Tuesday, August 11, 2009

My thoughs, distilled, on religion

Here's a comment I left on a recent blog post at Secular Right. I suppose it sums up my thoughts on religion and the religious in a brief, readable (hopefully) manner. Any comments would be appreciated.

Kelly at #2 above asks:

“‘I must respect religion.’

Come again? Tolerate it, yes, you do have to do that. But respect it? Why?”

I didn’t see anyone try to answer the question, though I’m sure somewhere on this website there has been a lively discussion of this particular topic. Let me try my own hand at it.

For centuries, many, many very smart people have been religious and have engaged in many, many deep thoughts, discussions, writings, etc. about the topic. To discount that entire body of human thought based on the evidence and arguments any single individual can accumulate in a lifetime, even a very smart, diligent individual (which I’m sure everyone writing for this blog and commenting on this blog post presumes himself to be), I think is too hubristic. Smart and diligent individuals might disagree with these past centuries of thinkers, but I think it prudent to give them respect. (This is not to say that all religious people, or all religions, deserve equal respect.)
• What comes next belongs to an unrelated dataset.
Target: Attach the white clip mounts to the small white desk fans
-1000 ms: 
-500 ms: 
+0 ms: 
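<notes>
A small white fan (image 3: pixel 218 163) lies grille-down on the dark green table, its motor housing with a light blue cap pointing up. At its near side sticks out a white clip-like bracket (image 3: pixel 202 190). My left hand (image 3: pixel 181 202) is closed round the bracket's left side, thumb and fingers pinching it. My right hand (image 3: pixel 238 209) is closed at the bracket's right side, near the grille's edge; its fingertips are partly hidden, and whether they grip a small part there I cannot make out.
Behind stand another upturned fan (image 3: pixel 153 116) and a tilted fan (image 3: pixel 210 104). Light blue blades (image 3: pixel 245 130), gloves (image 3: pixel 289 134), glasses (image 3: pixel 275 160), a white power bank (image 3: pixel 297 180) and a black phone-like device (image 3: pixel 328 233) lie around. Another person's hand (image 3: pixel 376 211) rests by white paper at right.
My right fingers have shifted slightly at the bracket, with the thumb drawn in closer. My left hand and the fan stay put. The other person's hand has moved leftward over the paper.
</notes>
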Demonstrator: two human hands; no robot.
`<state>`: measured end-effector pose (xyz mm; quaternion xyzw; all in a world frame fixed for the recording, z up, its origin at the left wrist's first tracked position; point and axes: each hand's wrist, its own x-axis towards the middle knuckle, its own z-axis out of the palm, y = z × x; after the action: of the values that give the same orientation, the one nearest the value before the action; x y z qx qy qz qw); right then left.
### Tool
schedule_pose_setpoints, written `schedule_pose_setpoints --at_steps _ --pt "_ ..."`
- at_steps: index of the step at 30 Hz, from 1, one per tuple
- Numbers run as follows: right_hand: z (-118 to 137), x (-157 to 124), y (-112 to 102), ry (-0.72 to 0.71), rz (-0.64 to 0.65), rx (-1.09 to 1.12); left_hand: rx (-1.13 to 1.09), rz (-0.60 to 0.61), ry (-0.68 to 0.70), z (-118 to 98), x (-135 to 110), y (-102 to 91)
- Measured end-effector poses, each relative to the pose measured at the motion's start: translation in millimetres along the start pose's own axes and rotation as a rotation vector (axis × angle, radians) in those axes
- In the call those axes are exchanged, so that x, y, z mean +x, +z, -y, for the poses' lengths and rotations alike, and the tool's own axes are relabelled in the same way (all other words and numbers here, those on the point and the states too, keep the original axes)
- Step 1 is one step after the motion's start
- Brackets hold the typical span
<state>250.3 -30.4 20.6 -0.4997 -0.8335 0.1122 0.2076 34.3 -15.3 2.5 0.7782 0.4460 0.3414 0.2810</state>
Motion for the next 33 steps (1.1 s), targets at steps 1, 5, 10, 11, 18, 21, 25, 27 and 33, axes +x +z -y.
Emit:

On the other hand, one thing that annoys me about the overly religious, like the idol-wielding crowd that is the subject of this post, but more so the smart conservatives generally on the side of good and righteousness, is their certainty. Just as centuries of thinkers and writers have argued in favor of religion, so have many centuries of thinkers and writers, especially since the scientific revolution, argued against the existence of religion. Moreover, any reasonably intelligent person should be able to see that the history of generally accepted human knowledge has moved from religious explanations of observable phenomena to scientific explanations based on observations, hypotheses of regular natural processes, predictions, and repeated confirmations of those predictions. There aren’t too many people who honestly think that a necklace of enchanted animal bones will stop bullets. Even scientific breakthroughs of massive utility for centuries, like Newtonian mechanics, have been shown inaccurate.

Yet with all these centuries of demonstrated failure of religion to explain observable phenomena, and the demonstrated success of the scientific method for discovering useful knowledge, many smart people are still darn sure there is a God, He is of the nature and disposition their particular religion dictates He is, and revel in the fact that they need no “proof” of this because it is a matter of “faith.”

I guess that makes me an “agnostic” but any prudent person (in my opinion) is agnostic, to some degree, about everything (and for each thing, a different level of agnosticism depending on the available evidence).